Rayah lifted her fork and picked through her bowl for a chunk of potato. “Nah. Not that—” A snippet of an old John Michael Montgomery song cut her off, and her body language went from cautious to beleaguered. “Great.” She plunked her bowl on the table and pulled her phone from her pocket. “I have to answer this.” With an apologetic smile, she jumped up, taking her call back inside. He heard “Hey, Blaine. What’s up?” and a booming “What were you thinking?” from the other end before the door shut between them.
That’s how it went for the rest of the day. Jake napped on the chaise in the sun or chilled on the couch like the giant overcooked potato he was, while her phone rang over and over. She’d put out one fire, only for something else to burn down two minutes later.
Not every emergency was work related. Nate called because one of his bevy of tourists was talking about moving to Phoenix to be near him. After two nights.What kind of whack-a-doodle does that?Pierce texted under the guise of checking on Jake, then slipped in that he’d locked her keys in her car.Do you have a spare somewhere?She even fielded calls from Granny Jean. The way Rayah talked in quick circles, Granny couldn’t possibly know they weren’t in Bigbone or that he’d been sick.
He doubted her team had any clue how much they leaned on her. She navigated from one problem to the next without breaking a sweat or losing her patience, all while she took care of him. She kept him hydrated and fed him like a vegetable-averse five-year-old, sneaking things into everything she gave him. Unlike Pierce’s efforts, it all tasted delicious.
When he’d fallen asleep on the couch without a blanket, she’d covered him up. Quiet and gentle as she was, he woke enough to peak through his lashes and see her shaking her head with a soft smile and an almost silent “What am I supposed to do with you?” before he drifted off again. Or perhaps he’d dreamed that part.
If he felt the least lightheaded, she shoved a can of oxygen under his nose. Once or twice the feeling had simply come from standing too quickly or holding his neck at the wrong angle too long, but he breathed deeply and let the guilt eat at him.
He hated lying to her. Under all that prickly sass, Rayah was a sweetheart. Pierce was right; she’d lose it when she found out. He wouldn’t even blame her. Unfortunately, she was also uncommonly stubborn, and they both had too much on the line to risk her sending him home. He comforted himself with the rationale that he’d signed a waiver and it wasn’t like he’d blame her for his choices if it all went sideways.
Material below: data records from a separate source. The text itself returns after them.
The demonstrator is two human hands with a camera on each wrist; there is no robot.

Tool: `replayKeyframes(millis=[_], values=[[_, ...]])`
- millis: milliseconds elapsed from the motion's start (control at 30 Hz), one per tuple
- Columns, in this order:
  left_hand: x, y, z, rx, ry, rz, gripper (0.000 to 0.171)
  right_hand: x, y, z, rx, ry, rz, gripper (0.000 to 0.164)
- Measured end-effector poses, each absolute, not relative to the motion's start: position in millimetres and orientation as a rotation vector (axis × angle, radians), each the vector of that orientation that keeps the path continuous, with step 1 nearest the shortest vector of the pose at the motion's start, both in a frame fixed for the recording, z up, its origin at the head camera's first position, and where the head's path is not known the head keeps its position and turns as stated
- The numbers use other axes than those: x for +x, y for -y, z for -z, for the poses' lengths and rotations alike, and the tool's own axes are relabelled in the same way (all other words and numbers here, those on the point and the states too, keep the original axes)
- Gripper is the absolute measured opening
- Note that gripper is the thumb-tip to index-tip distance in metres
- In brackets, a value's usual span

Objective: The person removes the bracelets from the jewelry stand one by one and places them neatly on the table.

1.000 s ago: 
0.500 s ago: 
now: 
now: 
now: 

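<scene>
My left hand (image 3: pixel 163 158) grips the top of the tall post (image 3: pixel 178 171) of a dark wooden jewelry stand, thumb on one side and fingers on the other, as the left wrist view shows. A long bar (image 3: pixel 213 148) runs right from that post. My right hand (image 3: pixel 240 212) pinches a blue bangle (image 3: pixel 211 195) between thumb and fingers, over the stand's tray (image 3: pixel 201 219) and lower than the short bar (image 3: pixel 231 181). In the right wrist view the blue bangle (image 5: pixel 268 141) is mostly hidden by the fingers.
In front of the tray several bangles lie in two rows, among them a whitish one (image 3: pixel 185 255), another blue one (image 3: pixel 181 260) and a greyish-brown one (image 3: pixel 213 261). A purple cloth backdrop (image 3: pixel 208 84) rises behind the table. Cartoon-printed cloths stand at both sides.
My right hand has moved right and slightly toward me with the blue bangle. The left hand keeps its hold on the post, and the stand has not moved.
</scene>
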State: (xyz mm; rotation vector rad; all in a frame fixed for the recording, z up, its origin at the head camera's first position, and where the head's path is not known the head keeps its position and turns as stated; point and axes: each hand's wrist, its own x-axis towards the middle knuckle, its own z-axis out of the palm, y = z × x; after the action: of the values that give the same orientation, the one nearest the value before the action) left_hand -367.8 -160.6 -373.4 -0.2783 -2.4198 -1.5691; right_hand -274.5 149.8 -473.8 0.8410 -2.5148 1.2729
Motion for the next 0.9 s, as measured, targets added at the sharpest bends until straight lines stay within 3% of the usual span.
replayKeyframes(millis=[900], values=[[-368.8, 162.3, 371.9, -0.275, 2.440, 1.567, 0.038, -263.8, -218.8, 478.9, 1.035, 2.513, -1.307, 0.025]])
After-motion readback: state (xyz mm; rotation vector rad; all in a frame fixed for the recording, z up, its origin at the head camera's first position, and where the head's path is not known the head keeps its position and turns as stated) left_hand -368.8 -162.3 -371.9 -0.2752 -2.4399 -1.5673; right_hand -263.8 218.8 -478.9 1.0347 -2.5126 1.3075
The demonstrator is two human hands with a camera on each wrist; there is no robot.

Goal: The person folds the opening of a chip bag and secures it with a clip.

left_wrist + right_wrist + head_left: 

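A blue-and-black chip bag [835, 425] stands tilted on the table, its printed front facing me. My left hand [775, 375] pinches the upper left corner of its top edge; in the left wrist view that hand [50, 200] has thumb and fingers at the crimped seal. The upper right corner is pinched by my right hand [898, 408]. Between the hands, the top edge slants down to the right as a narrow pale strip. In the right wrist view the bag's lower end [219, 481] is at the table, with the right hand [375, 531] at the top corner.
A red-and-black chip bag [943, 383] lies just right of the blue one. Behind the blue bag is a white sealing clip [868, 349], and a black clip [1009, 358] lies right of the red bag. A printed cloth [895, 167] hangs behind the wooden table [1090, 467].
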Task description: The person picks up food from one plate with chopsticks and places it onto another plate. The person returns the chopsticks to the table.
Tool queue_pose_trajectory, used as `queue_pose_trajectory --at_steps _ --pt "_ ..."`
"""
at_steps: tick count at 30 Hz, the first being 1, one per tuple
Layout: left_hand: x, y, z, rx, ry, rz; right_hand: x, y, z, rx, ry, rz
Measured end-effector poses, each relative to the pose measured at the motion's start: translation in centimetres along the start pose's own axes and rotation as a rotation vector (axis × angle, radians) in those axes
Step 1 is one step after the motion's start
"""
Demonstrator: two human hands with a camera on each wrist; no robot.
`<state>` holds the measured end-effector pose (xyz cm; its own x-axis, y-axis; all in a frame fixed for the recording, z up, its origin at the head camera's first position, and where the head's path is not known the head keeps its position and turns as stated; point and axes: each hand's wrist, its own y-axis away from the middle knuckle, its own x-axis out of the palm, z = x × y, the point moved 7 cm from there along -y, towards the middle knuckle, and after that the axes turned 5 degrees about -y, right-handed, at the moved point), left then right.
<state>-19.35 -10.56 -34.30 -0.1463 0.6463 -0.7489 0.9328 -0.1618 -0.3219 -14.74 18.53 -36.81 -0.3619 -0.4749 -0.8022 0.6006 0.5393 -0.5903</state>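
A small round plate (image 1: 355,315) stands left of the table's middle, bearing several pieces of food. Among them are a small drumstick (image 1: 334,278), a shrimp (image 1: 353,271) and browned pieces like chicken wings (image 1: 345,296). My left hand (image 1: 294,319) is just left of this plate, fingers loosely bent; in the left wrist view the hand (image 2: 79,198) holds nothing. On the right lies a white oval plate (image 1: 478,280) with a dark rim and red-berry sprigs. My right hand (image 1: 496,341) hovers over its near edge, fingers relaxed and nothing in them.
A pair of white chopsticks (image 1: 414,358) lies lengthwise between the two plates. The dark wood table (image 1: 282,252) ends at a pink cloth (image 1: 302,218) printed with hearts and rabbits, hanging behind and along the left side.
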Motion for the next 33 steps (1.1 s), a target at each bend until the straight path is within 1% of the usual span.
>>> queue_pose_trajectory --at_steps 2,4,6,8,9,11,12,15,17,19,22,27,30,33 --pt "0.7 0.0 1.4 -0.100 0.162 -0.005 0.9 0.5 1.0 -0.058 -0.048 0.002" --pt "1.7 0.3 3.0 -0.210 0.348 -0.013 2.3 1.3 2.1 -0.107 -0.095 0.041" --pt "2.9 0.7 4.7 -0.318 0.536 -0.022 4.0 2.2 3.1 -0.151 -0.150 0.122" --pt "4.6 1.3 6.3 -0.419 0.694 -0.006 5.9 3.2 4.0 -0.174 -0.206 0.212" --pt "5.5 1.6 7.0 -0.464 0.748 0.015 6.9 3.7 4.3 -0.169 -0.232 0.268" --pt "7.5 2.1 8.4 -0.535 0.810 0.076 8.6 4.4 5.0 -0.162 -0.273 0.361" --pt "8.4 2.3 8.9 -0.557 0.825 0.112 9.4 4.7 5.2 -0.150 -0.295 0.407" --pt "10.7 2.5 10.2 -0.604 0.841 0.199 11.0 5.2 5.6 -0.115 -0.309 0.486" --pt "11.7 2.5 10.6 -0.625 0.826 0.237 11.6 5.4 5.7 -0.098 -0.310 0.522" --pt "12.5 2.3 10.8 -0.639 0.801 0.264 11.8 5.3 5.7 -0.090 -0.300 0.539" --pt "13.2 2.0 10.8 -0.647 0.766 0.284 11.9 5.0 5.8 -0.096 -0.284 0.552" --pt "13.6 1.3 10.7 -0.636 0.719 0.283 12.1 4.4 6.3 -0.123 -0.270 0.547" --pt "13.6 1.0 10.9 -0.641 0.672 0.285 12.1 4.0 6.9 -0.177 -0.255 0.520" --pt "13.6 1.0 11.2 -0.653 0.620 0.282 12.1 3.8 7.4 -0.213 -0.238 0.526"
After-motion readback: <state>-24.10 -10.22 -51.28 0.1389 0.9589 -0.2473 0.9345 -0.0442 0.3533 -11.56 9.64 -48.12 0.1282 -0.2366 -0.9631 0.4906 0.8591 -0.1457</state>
Sleeping in adjacent rooms could’ve been awkward, but again, her pragmatism saved the day. Clad in adorable flannel shorts and an oversize T-shirt that read ARMY across her chest, she’d stood in his doorway and stated, “Altitude sickness can worsen at night. We’ll leave the doors open so I can hear if you start gasping.” He was too sick to make a joke about sleeping naked, just in case, but at least he wanted to again.
Once they were both settled in their respective beds and the lights were off, the night turned silent in a way L.A. never could. No cars sped past on a freeway or honked because they were barely moving. It made the darkness heavier against his skin as he lay staring in the direction of a ceiling he couldn’t see. No stray streetlamps here to leak light through nearly shut curtains.
Maybe he’d slept too much today, but his mind raced round and round what she’d said that afternoon and the vulnerable, matter-of-fact way she’d said it, as if she desperately wanted it to be no big deal that she’d had no one in her world who cared enough to sneak little Rayah cookies.
He rolled so his back was to the open door. Not his business.